Sep van der Spiegel: Node-based bodies crawl around like organisms in a digital ecosystem. Some flock together while others prefer to be left alone. Their characters are based on parameters in mathematical formulas. They dance with each other or try to escape from their wired and linked bounds. Are they aware that they are? Their bodies are made up of nodes and operators. But who is the operator in this world? I created this digital landscape, but am I still the master of it? Did I pass on ownership to them? Like living beings they own their territory and their anatomy. Try to alter the parameters that make up their bodies and see how they protect themselves by moving away from the cursor.

The Digital Chrysalis - Niels Nicola

Niels Nicola: The Digital Chrysalis, a tale about a single LFO living in TouchDesigner, is a result of my personal case study of the possibilities of interconnectivity between different nodes in TouchDesigner. I wanted to see my limitations and options within this program with almost zero prior knowledge, and within a week or two this story came forth of that research. I narrowed it down to one specific node that got me the most interested and tried to make it grow in different chapters. Throughout this story, you will experience the basic ability of this node, to propose what it can become with influences from different aspects of the program. The digital Chrysalis is aimed at all people, not only at those who work with TouchDesigner. The story uses AI text-to-speech for its narration, and in fact, the story itself is a collaboration with Open AI and the artist.

BananaBreadRecipe from TouchDesignerNodes- Mare de Boer

Soyun Park: Mare made a banana bread recipe TD sketch in which her sisters must bake with it without communicating with words. As seen in the video, the intended excecution and the activated excecution conflict by uncertainty of the system she created. :) Mare brought the final banana bread to the whole class so we could all taste it in the end.

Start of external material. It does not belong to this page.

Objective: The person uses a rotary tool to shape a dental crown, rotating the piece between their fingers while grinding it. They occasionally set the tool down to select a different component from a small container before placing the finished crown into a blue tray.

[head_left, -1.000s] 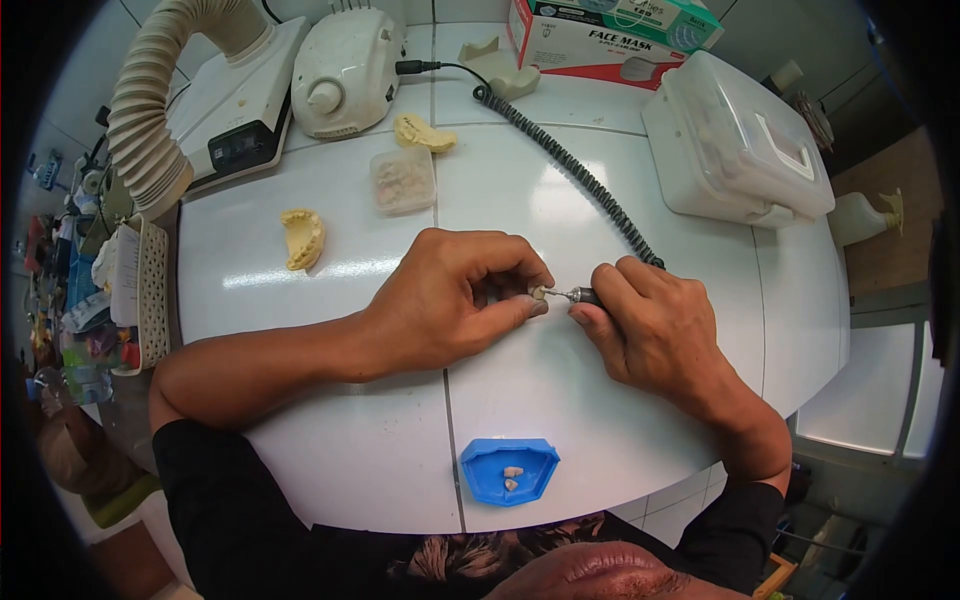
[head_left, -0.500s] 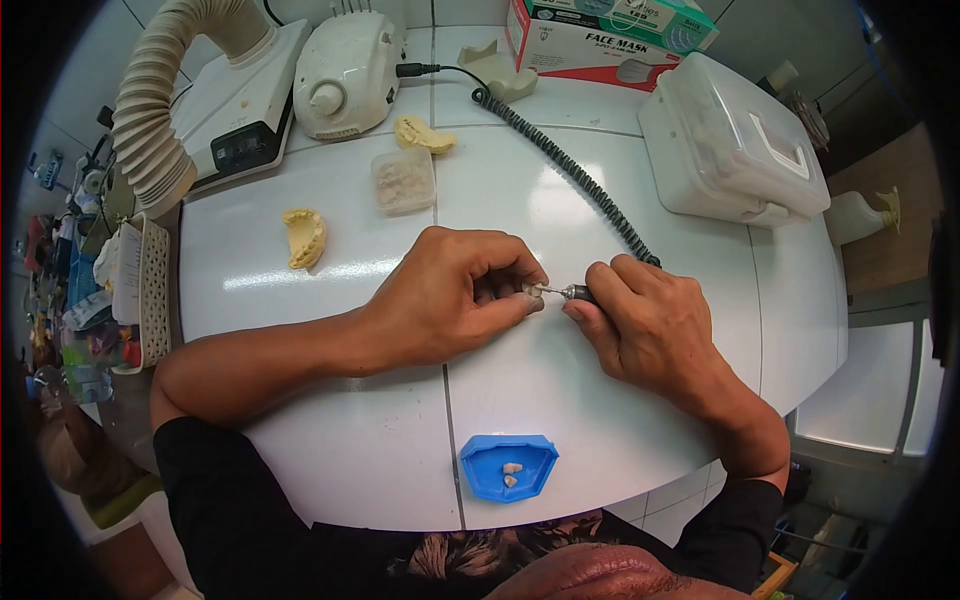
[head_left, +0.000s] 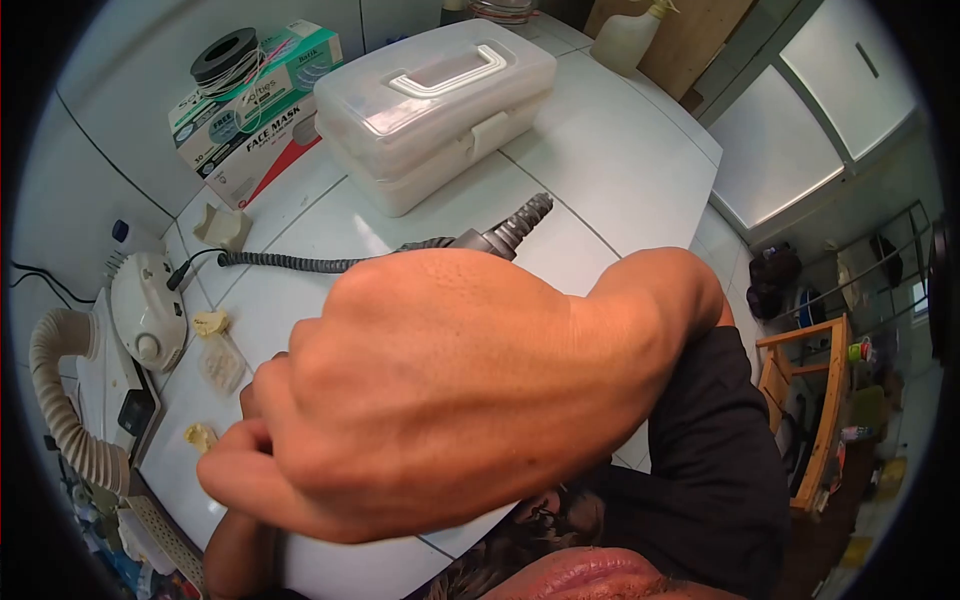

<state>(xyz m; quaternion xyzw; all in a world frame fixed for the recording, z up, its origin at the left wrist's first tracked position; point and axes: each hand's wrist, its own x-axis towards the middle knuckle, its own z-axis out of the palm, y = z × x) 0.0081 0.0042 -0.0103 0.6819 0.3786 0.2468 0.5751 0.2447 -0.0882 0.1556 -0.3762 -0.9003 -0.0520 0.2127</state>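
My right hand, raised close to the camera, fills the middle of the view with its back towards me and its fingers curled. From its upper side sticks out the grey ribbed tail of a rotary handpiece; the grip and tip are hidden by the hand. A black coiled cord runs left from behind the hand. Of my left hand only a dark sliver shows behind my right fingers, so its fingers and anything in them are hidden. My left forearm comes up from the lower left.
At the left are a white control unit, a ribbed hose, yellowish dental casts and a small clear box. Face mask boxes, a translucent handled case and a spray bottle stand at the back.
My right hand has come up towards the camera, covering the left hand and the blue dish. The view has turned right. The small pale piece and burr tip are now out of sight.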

It was scary, but surprisingly edible.

cybernetichomeostasis - Maroua gaddur


Who is Julia - Varvara Pekhota

Varvara Pekhota: ‘Who is Julia?’ is a short movie set within the interface of TouchDesigner. A node-shaped entity (ies?) are being accused of a mysterious unspecified crime, and it seems like it was julia who’d done it. But what does it mean? Who takes responsibility? Julia will have to look into the very core of her unrendered pixelized existence. Despite being primarily utilitarian, the interface can become an environment for a playful narrative. It shapes the dialogue with the viewer and generates miscommunication. This awkward position inspires us to question the existing cliches of the software, such as — who is julia?

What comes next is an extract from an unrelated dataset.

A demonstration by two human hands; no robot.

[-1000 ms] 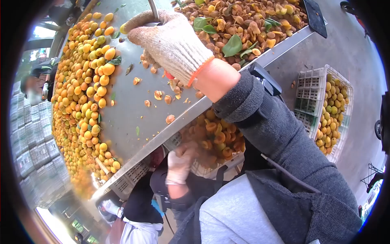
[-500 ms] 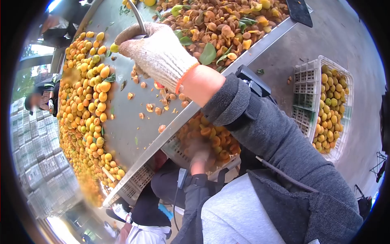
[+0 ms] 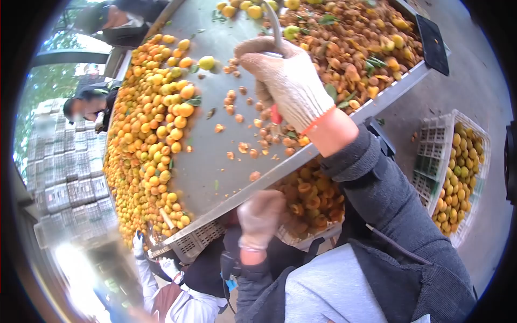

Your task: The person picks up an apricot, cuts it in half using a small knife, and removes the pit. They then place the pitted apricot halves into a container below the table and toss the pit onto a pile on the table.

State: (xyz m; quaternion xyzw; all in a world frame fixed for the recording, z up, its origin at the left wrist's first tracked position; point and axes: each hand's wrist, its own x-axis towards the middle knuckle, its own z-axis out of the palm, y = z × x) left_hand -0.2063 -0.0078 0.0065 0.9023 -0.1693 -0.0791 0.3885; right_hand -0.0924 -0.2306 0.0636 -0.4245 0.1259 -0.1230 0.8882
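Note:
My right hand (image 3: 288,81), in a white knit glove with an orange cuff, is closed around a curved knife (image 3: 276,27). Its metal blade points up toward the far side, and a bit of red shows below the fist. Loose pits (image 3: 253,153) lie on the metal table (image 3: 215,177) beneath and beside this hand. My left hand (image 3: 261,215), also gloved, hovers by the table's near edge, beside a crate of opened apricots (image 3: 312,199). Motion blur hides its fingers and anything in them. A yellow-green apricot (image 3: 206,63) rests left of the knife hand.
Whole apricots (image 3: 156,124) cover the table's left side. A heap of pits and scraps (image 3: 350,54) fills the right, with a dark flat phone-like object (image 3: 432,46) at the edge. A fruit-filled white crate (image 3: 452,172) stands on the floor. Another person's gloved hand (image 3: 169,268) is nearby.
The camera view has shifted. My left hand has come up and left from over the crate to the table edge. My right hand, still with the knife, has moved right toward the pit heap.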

Derivative: What did you take away from your experience as a lecturer this year and how do you see it influencing future courses and projects?

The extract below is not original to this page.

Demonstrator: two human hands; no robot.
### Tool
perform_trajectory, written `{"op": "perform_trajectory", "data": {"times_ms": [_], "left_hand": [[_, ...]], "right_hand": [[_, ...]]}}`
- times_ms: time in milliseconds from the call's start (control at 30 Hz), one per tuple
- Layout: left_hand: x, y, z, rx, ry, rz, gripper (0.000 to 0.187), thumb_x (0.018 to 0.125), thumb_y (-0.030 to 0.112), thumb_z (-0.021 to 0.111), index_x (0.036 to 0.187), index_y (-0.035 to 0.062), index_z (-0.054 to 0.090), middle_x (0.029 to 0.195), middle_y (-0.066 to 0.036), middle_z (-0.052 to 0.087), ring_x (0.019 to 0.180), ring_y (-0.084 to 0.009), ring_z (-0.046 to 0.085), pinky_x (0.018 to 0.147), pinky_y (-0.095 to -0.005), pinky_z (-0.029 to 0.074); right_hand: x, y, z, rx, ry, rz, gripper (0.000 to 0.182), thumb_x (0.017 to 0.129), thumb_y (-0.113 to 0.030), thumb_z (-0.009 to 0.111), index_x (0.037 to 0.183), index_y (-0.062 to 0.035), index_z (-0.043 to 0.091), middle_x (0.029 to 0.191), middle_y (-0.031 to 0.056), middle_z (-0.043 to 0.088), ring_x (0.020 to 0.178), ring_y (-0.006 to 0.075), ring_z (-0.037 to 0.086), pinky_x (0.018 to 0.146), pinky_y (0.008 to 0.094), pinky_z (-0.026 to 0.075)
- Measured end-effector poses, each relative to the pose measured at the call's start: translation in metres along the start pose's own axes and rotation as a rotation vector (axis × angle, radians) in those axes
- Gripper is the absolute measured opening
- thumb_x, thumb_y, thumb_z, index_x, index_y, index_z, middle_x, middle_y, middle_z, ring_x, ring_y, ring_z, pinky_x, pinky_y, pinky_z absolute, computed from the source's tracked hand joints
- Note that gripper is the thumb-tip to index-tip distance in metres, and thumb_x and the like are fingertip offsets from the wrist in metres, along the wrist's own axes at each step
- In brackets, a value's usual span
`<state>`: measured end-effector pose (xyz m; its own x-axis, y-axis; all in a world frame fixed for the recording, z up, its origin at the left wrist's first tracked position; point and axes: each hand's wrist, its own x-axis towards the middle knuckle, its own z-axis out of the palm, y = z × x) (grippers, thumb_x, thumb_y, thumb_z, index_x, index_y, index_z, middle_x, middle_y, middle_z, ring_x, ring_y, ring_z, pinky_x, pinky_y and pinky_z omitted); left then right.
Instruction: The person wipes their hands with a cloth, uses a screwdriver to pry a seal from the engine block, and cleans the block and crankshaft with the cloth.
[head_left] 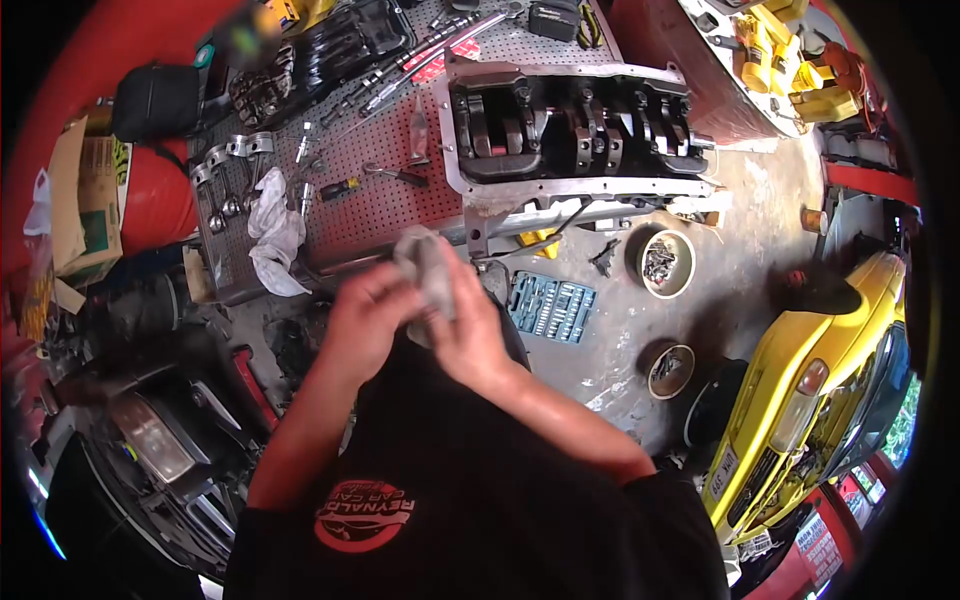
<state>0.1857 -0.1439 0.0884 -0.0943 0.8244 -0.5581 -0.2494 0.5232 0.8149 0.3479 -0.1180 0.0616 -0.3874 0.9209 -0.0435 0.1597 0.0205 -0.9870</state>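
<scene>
In front of my chest, both hands are brought together on a pale grey rag [432, 272], which looks bunched and slightly blurred. My left hand [372, 318] presses its fingers against the lower left side of it. My right hand [468, 325] is wrapped around its right side, thumb and fingers closed. Anything inside the cloth is hidden. Just beyond my hands is the near edge of a red perforated workbench [375, 225]. An engine block [580, 130] with its crankshaft showing lies on the bench, ahead and to the right.
A white cloth [275, 235], connecting rods [225, 185], a screwdriver [340, 188] and a ratchet [397, 175] lie on the bench. Below are a blue socket set [553, 307], a bucket of bolts [640, 262] and a second bucket [655, 370]. A yellow car [800, 390] stands at right.
</scene>
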Motion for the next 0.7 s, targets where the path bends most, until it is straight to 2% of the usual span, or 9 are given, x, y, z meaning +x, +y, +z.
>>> {"op": "perform_trajectory", "data": {"times_ms": [33, 67, 100, 200, 267, 333, 433, 467, 700], "left_hand": [[-0.008, 0.010, -0.004, 0.362, -0.123, 0.150, 0.029, 0.092, 0.009, 0.068, 0.119, -0.0005, 0.068, 0.113, -0.010, 0.069, 0.104, -0.0215, 0.066, 0.096, -0.0359, 0.050], [-0.016, 0.022, -0.010, 0.726, -0.256, 0.302, 0.032, 0.092, 0.009, 0.068, 0.122, -0.0015, 0.066, 0.118, -0.012, 0.069, 0.111, -0.0202, 0.064, 0.100, -0.0367, 0.048], [-0.019, 0.022, -0.021, 0.790, -0.281, 0.224, 0.037, 0.092, 0.006, 0.068, 0.128, -0.0008, 0.063, 0.117, -0.010, 0.070, 0.109, -0.0158, 0.064, 0.098, -0.0338, 0.048], [-0.003, 0.002, -0.070, 0.562, -0.124, -0.053, 0.043, 0.093, 0.002, 0.067, 0.134, -0.0007, 0.058, 0.115, -0.010, 0.070, 0.107, -0.0144, 0.064, 0.096, -0.0306, 0.050], [0.019, 0.000, -0.094, 0.564, -0.160, -0.065, 0.047, 0.093, 0.001, 0.067, 0.139, -0.0003, 0.053, 0.115, -0.009, 0.070, 0.106, -0.0150, 0.064, 0.094, -0.0285, 0.051], [0.037, 0.009, -0.106, 0.622, -0.163, -0.006, 0.045, 0.092, 0.005, 0.069, 0.135, -0.0009, 0.056, 0.113, -0.015, 0.070, 0.103, -0.0191, 0.067, 0.091, -0.0323, 0.054], [0.054, 0.023, -0.128, 0.652, -0.162, 0.010, 0.043, 0.092, 0.005, 0.068, 0.133, -0.0013, 0.057, 0.110, -0.012, 0.071, 0.099, -0.0158, 0.067, 0.088, -0.0297, 0.053], [0.058, 0.025, -0.134, 0.657, -0.175, 0.044, 0.043, 0.092, 0.005, 0.068, 0.133, -0.0019, 0.057, 0.109, -0.013, 0.071, 0.099, -0.0165, 0.067, 0.088, -0.0295, 0.053], [0.078, -0.014, -0.152, 0.694, -0.201, -0.098, 0.045, 0.092, 0.008, 0.068, 0.133, -0.0059, 0.056, 0.109, -0.016, 0.071, 0.101, -0.0199, 0.068, 0.088, -0.0314, 0.053]], "right_hand": [[-0.002, 0.005, -0.001, 0.047, 0.045, 0.151, 0.055, 0.085, 0.001, 0.066, 0.138, -0.0047, 0.055, 0.126, 0.0204, 0.059, 0.119, 0.0417, 0.057, 0.101, 0.0450, 0.049], [0.001, 0.002, -0.019, -0.079, 0.067, 0.005, 0.054, 0.083, 0.008, 0.065, 0.135, -0.0049, 0.059, 0.114, 0.0189, 0.065, 0.108, 0.0387, 0.065, 0.096, 0.0406, 0.053], [0.004, 0.009, -0.038, -0.273, 0.114, -0.149, 0.062, 0.078, 0.012, 0.066, 0.136, -0.0074, 0.058, 0.117, 0.0201, 0.063, 0.107, 0.0402, 0.065, 0.095, 0.0416, 0.054], [0.041, -0.028, -0.057, -0.738, 0.114, 0.128, 0.066, 0.075, 0.001, 0.070, 0.138, -0.0109, 0.056, 0.121, 0.0193, 0.059, 0.107, 0.0368, 0.064, 0.085, 0.0435, 0.057], [0.073, 0.000, -0.045, -0.950, 0.000, -0.291, 0.059, 0.077, -0.002, 0.065, 0.135, -0.0066, 0.057, 0.122, 0.0158, 0.059, 0.104, 0.0322, 0.063, 0.084, 0.0406, 0.056], [0.094, 0.018, -0.038, -1.132, -0.071, -0.318, 0.048, 0.082, -0.013, 0.060, 0.130, -0.0097, 0.062, 0.115, 0.0085, 0.059, 0.096, 0.0252, 0.059, 0.079, 0.0373, 0.055], [0.082, 0.018, -0.057, -1.223, -0.062, -0.329, 0.049, 0.085, -0.015, 0.056, 0.133, -0.0138, 0.062, 0.112, 0.0064, 0.057, 0.100, 0.0241, 0.056, 0.081, 0.0363, 0.051], [0.076, 0.010, -0.067, -1.216, -0.081, -0.205, 0.053, 0.084, -0.017, 0.057, 0.137, -0.0173, 0.059, 0.113, 0.0059, 0.057, 0.102, 0.0242, 0.056, 0.082, 0.0364, 0.051], [0.069, 0.019, -0.151, -1.423, -0.077, -0.101, 0.059, 0.086, -0.017, 0.059, 0.144, -0.0282, 0.053, 0.111, 0.0038, 0.057, 0.102, 0.0255, 0.057, 0.083, 0.0401, 0.052]]}}
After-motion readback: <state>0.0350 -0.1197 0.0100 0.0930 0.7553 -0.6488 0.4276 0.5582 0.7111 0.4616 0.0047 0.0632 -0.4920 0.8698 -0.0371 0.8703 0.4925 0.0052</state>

Soyun Park: During the first year of my long-term teaching, I found the importance of questioning and listening to students with curiosity as a tutor. It’s very rewarding to see my students growing their thoughts, and paying attention to things that were not touched upon before. The assignment The Beauty of Nodes was a good start and quite liked by them I believe, so I will run it again this semester. Iterating the assignment by focusing on some other technicalities of TouchDesigner could be done in the near future.

Derivative: What’s on your horizons now and next?

Soyun Park: TouchDesigner has been a great community introducing other DIY technologies to me. This means a lot, as I’m trying to get out of the subscription-based cooperate design tools in both medium and subject. How can we collectively and sustainably live in this transforming society? How do we reflect on our destructive habits of dealing with technology and shape a communal future? I'm interested in researching and materialising these questions artistically and educationally, in diverse forms of cinema, virtual/physical installations, and performances. Looking forward to sharing them in the near future.